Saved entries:
------------------------------------------------

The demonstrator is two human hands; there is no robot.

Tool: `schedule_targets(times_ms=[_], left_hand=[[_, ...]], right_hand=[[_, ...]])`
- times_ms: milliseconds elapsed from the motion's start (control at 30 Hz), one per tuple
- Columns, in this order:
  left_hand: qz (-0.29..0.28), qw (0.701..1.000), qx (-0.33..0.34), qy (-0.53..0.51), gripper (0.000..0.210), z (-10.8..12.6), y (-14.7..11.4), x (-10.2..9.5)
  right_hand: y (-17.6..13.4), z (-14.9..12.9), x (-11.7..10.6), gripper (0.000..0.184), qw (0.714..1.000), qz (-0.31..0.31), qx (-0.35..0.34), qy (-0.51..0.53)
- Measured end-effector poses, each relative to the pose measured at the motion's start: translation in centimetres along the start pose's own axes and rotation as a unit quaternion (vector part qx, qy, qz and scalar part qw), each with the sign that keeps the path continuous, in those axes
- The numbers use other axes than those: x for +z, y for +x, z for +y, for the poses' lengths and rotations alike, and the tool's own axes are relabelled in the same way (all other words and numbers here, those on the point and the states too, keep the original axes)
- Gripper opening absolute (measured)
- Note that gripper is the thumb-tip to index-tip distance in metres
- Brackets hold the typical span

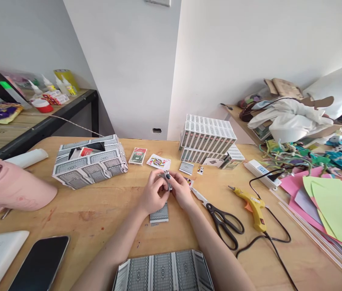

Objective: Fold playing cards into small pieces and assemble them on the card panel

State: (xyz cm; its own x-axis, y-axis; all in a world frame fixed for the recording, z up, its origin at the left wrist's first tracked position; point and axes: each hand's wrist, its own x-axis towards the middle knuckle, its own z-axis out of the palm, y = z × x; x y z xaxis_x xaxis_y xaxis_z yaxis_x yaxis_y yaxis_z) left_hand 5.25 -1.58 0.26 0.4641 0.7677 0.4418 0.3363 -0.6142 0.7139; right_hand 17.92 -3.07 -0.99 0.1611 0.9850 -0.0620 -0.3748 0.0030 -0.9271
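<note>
Close together over the middle of the table, my left hand (153, 192) and my right hand (182, 189) pinch one small playing card (169, 185), which looks folded or bent; the fingers cover much of it. Below them lies a grey-backed card stack (159, 214). Just beyond are a queen card (158, 161), a grey-backed card piece (186, 167) and a small cut card piece (200, 170). Black-handled scissors (219, 218) rest beside my right forearm, blades toward my right hand. Between my forearms, at the near edge, stands a structure of joined grey-backed cards (162, 271).
A box made of cards (90, 163) stands left, near a card pack (137, 156). Stacked card packs (207, 135) are at the back. To the right lie a yellow glue gun (254, 208) with its cord, a power strip (262, 173) and coloured paper (334, 206). A phone (40, 262) lies front left.
</note>
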Motion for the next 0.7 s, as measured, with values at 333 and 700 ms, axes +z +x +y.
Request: schedule_targets(times_ms=[333, 700], left_hand=[[0.058, 0.997, 0.039, 0.014, 0.014, 0.05, 0.07, 0.02], [0.078, 0.996, 0.04, 0.015, 0.011, 0.1, -0.11, -0.03]], right_hand=[[-0.13, -0.13, 0.07, 0.033, 0.999, -0.036, 0.027, 0.01], [-0.16, -0.05, 0.24, 0.036, 0.997, -0.051, 0.031, 0.049]])
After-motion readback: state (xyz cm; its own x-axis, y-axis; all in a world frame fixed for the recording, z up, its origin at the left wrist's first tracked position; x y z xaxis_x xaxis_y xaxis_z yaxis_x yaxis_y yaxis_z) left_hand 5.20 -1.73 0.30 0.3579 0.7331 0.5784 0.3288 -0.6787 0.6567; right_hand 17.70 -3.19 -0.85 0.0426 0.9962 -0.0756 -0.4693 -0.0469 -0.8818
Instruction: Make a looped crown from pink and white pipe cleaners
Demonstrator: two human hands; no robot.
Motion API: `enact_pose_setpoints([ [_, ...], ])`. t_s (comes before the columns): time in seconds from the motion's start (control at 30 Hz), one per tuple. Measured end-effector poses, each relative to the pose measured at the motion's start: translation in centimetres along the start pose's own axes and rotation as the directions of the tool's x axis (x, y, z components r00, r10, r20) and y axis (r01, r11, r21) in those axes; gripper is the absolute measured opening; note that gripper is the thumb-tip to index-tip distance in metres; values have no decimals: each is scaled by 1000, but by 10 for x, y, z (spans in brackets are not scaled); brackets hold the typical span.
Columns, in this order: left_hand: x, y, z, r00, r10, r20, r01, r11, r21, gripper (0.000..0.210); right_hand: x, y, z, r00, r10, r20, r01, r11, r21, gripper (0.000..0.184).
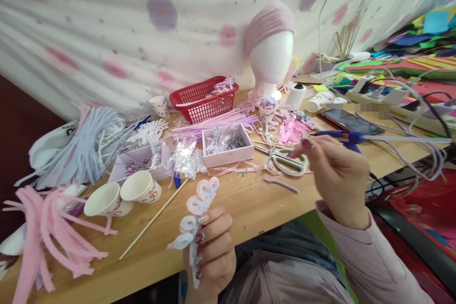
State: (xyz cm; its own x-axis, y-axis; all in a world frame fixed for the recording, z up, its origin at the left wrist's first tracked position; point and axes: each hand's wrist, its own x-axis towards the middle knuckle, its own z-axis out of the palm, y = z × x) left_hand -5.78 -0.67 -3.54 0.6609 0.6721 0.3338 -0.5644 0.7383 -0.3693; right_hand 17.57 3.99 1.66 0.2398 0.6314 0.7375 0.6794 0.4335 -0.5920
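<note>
My left hand (215,249) is closed round a curled chenille-stem piece (188,223), whose pale blue and pink loops stick up to the left of my fingers. My right hand (338,175) is raised over the table's right side, thumb and fingertips pinched together. Whatever sits in that pinch is too small to make out. Beyond it lie green-handled scissors (292,164), their blades pointing left. A short lilac chenille stem (281,185) rests on the wood between my two hands. The blue glue gun (335,136) is behind my right hand.
Paper cups (140,187) and a thin wooden stick (153,221) are at the left, beside pink stems (57,242). A white box (230,156), a red basket (210,110) and a mannequin head (272,57) stand farther back. A phone (351,121) and cables (423,152) lie at the right.
</note>
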Motion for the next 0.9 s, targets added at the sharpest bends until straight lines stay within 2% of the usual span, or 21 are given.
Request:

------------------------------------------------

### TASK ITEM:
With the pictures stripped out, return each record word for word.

### FINAL ANSWER:
The demonstrator is two human hands; there is no robot.

Tool: `schedule_targets(times_ms=[_], left_hand=[[_, ...]], right_hand=[[_, ...]])`
- times_ms: milliseconds elapsed from the motion's start (control at 30 Hz), one per tuple
- Columns, in this order:
  left_hand: qz (-0.29..0.28), qw (0.701..1.000), qx (-0.33..0.34), qy (-0.53..0.51), gripper (0.000..0.210), z (-10.8..12.6), y (-14.7..11.4), x (-10.2..9.5)
  right_hand: y (-17.6..13.4), z (-14.9..12.9), x (-11.7..10.6), gripper (0.000..0.184), qw (0.714..1.000), qz (-0.31..0.31), qx (-0.35..0.34), qy (-0.51..0.53)
- Measured end-effector poses, each relative to the pose measured at the motion's start: translation in centimetres along the start pose's own axes and rotation as a unit quaternion (vector part qx, qy, qz and scalar part qw), each with the sign that keeps the path continuous, in those axes
- The numbers use other axes than those: x for +z, y for +x, z for +y, for the poses' lengths and rotations alike, and the tool's own axes are relabelled in the same way (all other words and numbers here, those on the point and the states too, keep the original axes)
- Gripper opening absolute (measured)
- Note that gripper is the thumb-tip to index-tip distance in metres
- Brackets hold the typical span


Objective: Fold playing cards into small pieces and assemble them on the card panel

State: (xyz cm; its own x-axis, y-axis; all in a world frame fixed for the recording, z up, its origin at the left wrist's first tracked position; point and axes: each hand's wrist, its own x-axis towards the middle knuckle, its own z-axis out of the palm, y = z × x; x y z xaxis_x xaxis_y xaxis_z yaxis_x yaxis_y yaxis_z) left_hand 5.25 -1.58 0.26 0.4641 0.7677 0.4418 0.3363 -0.6142 0.7139; right_hand 17.92 -3.07 -0.99 0.1611 0.9850 -0.0620 -0.3748 0.0030 -0.9271
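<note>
Close together over the middle of the table, my left hand (153, 192) and my right hand (182, 189) pinch one small playing card (169, 185), which looks folded or bent; the fingers cover much of it. Below them lies a grey-backed card stack (159, 214). Just beyond are a queen card (158, 161), a grey-backed card piece (186, 167) and a small cut card piece (200, 170). Black-handled scissors (219, 218) rest beside my right forearm, blades toward my right hand. Between my forearms, at the near edge, stands a structure of joined grey-backed cards (162, 271).
A box made of cards (90, 163) stands left, near a card pack (137, 156). Stacked card packs (207, 135) are at the back. To the right lie a yellow glue gun (254, 208) with its cord, a power strip (262, 173) and coloured paper (334, 206). A phone (40, 262) lies front left.
</note>
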Motion for the next 0.7 s, as measured, with values at 333 and 700 ms, axes +z +x +y.
Request: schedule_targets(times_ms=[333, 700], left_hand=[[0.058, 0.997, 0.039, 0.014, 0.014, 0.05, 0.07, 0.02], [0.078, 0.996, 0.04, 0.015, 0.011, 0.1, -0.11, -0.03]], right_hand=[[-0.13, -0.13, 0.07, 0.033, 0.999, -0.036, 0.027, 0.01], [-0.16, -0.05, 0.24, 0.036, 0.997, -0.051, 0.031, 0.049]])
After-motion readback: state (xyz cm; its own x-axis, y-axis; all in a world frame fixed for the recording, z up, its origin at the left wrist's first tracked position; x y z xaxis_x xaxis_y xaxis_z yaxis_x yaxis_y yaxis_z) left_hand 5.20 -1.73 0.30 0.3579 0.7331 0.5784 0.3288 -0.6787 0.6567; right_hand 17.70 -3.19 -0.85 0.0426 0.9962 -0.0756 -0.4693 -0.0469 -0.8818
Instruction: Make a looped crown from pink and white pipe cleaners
Demonstrator: two human hands; no robot.
Motion API: `enact_pose_setpoints([ [_, ...], ])`. t_s (comes before the columns): time in seconds from the motion's start (control at 30 Hz), one per tuple. Measured end-effector poses, each relative to the pose measured at the motion's start: translation in centimetres along the start pose's own axes and rotation as the directions of the tool's x axis (x, y, z components r00, r10, r20) and y axis (r01, r11, r21) in those axes; gripper is the absolute measured opening; note that gripper is the thumb-tip to index-tip distance in metres; values have no decimals: each is scaled by 1000, but by 10 for x, y, z (spans in brackets are not scaled); brackets hold the typical span.
Columns, in this order: left_hand: x, y, z, r00, r10, r20, r01, r11, r21, gripper (0.000..0.210); right_hand: x, y, z, r00, r10, r20, r01, r11, r21, gripper (0.000..0.184).
State: (xyz cm; its own x-axis, y-axis; all in a world frame fixed for the recording, z up, its origin at the left wrist's first tracked position; point and axes: each hand's wrist, its own x-axis towards the middle knuckle, its own z-axis out of the palm, y = z × x) left_hand -5.78 -0.67 -3.54 0.6609 0.6721 0.3338 -0.5644 0.7383 -0.3693; right_hand 17.57 3.99 1.66 0.2398 0.6314 0.7375 0.6794 0.4335 -0.5920
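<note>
My left hand (215,249) is closed round a curled chenille-stem piece (188,223), whose pale blue and pink loops stick up to the left of my fingers. My right hand (338,175) is raised over the table's right side, thumb and fingertips pinched together. Whatever sits in that pinch is too small to make out. Beyond it lie green-handled scissors (292,164), their blades pointing left. A short lilac chenille stem (281,185) rests on the wood between my two hands. The blue glue gun (335,136) is behind my right hand.
Paper cups (140,187) and a thin wooden stick (153,221) are at the left, beside pink stems (57,242). A white box (230,156), a red basket (210,110) and a mannequin head (272,57) stand farther back. A phone (351,121) and cables (423,152) lie at the right.
</note>
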Motion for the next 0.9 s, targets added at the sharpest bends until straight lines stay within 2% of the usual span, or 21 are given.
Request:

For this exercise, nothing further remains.